About this exercise: How many of the lines below hold "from"? Only the number, please.

::: Excerpted records :::

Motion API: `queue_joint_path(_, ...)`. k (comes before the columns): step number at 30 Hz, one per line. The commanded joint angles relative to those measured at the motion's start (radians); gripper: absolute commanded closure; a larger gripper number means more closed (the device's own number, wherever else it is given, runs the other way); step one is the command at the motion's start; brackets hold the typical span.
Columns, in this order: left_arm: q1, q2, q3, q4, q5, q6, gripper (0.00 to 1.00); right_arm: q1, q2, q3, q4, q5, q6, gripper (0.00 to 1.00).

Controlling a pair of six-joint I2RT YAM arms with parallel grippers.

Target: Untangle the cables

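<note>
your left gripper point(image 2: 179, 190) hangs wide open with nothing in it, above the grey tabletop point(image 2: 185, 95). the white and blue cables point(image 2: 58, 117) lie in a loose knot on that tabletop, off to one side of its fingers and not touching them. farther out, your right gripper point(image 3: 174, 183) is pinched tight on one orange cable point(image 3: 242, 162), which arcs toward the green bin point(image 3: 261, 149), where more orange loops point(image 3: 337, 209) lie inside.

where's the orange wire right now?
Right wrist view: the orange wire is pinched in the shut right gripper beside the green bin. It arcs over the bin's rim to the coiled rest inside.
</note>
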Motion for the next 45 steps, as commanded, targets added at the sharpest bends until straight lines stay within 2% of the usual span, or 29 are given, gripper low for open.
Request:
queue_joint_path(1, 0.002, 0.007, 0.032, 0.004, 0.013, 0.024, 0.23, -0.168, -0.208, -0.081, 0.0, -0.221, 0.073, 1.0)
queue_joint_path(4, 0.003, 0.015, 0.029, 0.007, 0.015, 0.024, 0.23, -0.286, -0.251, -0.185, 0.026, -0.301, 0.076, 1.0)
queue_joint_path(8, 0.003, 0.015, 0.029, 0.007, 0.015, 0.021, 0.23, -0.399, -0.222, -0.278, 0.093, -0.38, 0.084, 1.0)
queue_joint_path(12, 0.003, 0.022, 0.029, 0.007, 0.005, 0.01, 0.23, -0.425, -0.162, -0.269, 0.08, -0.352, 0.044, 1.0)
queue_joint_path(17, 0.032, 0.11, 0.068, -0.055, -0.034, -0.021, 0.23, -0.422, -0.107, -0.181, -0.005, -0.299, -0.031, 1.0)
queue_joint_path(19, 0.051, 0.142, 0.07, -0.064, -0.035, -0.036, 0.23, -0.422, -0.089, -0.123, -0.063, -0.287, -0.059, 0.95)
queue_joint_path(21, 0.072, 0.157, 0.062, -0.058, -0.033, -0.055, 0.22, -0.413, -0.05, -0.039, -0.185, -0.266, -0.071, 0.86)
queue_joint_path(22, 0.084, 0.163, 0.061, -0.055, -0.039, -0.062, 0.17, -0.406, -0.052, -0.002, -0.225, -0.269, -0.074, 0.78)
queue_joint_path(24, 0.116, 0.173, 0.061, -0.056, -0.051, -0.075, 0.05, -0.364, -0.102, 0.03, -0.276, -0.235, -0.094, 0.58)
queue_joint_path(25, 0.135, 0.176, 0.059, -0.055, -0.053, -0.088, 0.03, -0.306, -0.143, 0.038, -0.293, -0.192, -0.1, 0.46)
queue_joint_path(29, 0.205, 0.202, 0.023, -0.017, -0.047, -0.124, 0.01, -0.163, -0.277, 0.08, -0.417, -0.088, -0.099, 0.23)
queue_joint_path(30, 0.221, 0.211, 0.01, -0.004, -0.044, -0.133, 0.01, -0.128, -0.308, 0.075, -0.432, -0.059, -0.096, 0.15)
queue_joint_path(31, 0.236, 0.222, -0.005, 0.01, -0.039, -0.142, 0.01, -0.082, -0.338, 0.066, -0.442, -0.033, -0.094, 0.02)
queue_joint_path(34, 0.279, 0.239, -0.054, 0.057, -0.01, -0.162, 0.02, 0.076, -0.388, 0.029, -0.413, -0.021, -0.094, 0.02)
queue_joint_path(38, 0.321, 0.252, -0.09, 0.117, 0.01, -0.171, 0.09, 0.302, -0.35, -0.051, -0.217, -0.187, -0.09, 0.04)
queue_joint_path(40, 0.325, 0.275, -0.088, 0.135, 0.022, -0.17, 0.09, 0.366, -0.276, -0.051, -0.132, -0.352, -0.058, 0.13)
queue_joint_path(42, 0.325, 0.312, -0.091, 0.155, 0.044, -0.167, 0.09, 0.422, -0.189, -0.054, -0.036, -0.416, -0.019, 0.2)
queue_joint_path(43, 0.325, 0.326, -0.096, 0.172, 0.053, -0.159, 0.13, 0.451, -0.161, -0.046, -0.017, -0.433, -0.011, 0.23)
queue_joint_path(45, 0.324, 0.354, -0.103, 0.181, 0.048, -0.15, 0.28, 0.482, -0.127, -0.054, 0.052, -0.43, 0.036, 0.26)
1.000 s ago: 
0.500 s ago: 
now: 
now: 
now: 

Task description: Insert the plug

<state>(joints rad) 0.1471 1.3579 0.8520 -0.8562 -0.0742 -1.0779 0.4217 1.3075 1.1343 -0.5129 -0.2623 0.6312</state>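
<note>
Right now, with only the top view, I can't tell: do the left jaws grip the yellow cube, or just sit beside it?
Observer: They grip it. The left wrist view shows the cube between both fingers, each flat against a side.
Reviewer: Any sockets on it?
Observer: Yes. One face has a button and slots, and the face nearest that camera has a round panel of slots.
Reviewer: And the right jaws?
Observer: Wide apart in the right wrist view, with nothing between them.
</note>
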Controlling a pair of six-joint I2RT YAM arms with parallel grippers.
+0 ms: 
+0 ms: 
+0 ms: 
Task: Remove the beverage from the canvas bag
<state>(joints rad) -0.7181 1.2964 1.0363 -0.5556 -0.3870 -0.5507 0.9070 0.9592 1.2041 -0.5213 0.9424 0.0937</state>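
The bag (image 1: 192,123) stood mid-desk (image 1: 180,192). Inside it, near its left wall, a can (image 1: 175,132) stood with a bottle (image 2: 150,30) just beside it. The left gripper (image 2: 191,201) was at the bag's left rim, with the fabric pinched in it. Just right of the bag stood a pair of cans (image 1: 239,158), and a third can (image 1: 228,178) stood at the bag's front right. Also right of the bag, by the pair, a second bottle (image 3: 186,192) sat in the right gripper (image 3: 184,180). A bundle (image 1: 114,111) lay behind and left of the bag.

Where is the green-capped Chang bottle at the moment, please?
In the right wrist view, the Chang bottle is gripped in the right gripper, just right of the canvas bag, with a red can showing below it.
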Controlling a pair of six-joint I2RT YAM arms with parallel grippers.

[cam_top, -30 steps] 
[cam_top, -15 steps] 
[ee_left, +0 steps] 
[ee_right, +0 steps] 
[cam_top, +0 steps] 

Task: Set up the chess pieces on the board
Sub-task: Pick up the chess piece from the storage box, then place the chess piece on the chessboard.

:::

Exercise solution: 2